Le cortège fut sinon presque joyeux, en tout cas épargné par ces moments d’insoutenables tensions vécues au fil des dernières décennies. Car il y avait de l’espoir chez ces personnes engagées dans le processus de paix, “montées” à Paris afin d’exiger l’engagement formel de l’État français, à un moment où la question des “mémoires à partager” se pose en maints pays. Voilà donc cette mémoire encore à forger au Pays Basque, mais aussi en Espagne et en France deux nations ayant peine à démêler les fils de leur propre histoire. On le voit bien sur les questions brûlantes telles que celles relatives à la colonisation française, en Afrique et dans le Maghreb notamment. On le sait aussi en Espagne où l’année du désarmement d’ETA survenu le 8 avril 2017 à Bayonne (6 ans après son cessez-le feu unilatéral et définitif) a coïncidé avec le dixième anniversaire de la loi instaurant le principe de la “Memoria Historica” appliquée à la guerre civile de 36-37 et aux 40 ans de dictature franquiste. Adoptée le 28 octobre 2007 au Congrès des députés puis le 10 décembre 2007 au Sénat, entrée en vigueur le 26 décembre suivant. Elle a marqué une avancée considérable en dépit de ses faiblesses congénitales. Portée par le socialiste José Luis Zapatero à partir de 2004 (son grand-père Juan Rodriguez Lozano avait été fusillé par les franquistes en 1936), elle fut l’occasion d’affrontements verbaux d’une extrême virulence PSOE/PP. Jusque-là, seule l’histoire des vainqueurs avait été officialisée. Statuaire et muséographie franquiste omniprésentes, le nombre des disparus républicains était évalué à bien plus de 100.000 personnes. Le PSOE finança ce nouveau chapitre. La dernière statue équestre de Franco fut déboulonnée en 2008 à Santander. Plusieurs centaines de fosses communes ont été ouvertes. Mais des centaines d’autres restent à fouiller, le PP ayant bloqué tout financement à partir de 2011.

Il y avait de l’espoir
chez ces personnes engagées
dans le processus de paix,
“montées” à Paris afin d’exiger l
’engagement formel de l’État français,
à un moment où
la question des “mémoires à partager” se pose.

L’exigence de justice

Dans la préface d’un ouvrage passionnant intitulé Les guerres de mémoires. La France et son histoire (1), l’historien Benjamin Stora pose des questions essentielles : “Dans quelle mesure peut-on légiférer sur la mémoire, le pardon, la réconciliation? Faut-il défendre un droit à l’oubli? Mais qu’en est-il alors d’un droit à la mémoire? Quelle place donner à ces mémoires dans nos musées, nos écoles ou sur les monuments, dans les commémorations officielles ?”

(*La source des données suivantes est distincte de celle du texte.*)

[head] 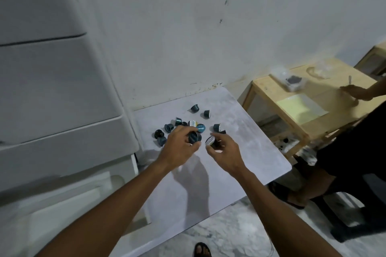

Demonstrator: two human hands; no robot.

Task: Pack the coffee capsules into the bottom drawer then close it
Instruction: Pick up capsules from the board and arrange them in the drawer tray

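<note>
Several dark teal and black coffee capsules [194,108] lie scattered on a small grey marbled table [250,140]. My left hand [179,146] is over the near edge of the pile, fingers closed around a dark capsule [194,137]. My right hand [224,150] is just beside it, pinching another capsule [211,141] whose pale foil lid faces left. A white plastic drawer unit [52,110] stands to the left of the table. Its bottom drawer [69,198] is pulled out and looks blurred.
A pale wooden side table [277,98] stands at the right with a clear bag on it. Another person [355,152] in dark clothes sits there, a hand resting on that table. My sandalled foot [202,250] shows on the marbled floor below.
</note>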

Benjamin Stora souligne qu’il ne faut pas confondre Mémoire historique et Histoire. Et rappelle qu’en 1990, en exprimant une “exigence de justice au sortir du régime d’Apartheid, l’Afrique du sud a donné une sorte de coup d’envoi mémoriel” à un processus désormais mondialisé. C’est justement l’un des modèles auquel le processus de paix basque s’est d’emblée référé. “Après des périodes de grandes fièvres —soulèvements, guerres, révolutions, massacres, génocides, ajoute-t-il, les sociétés accumulent des silences pour faire en sorte que tous les citoyens poursuivent leur vie ensemble. Ce n’est qu’ensuite que les mémoires douloureuses remontent à la surface. Et parfois alors des conflits commencent…” On l’a bien compris au Bake Museoa de Gernika dédié à la culture de la paix et des droits humains, créé par la Ville et les institutions basques. Lors du 80e anniversaire du bombardement de la cité, Euskadi a encore demandé le transfert du Guernica de Picasso au Pays basque. En vain. Mais l’année 2017 s’y est achevée sur l’exposition Mémoires de pierre et d’acier. Monuments aux victimes de la guerre civile et du franquisme en Euskadi 1936-2017.

(1). Paru aux éditions La Découverte 2008-2010, dirigé par Pascal Blanchard et Isabelle Veyrat-Masson. Préface Benjamin Stora.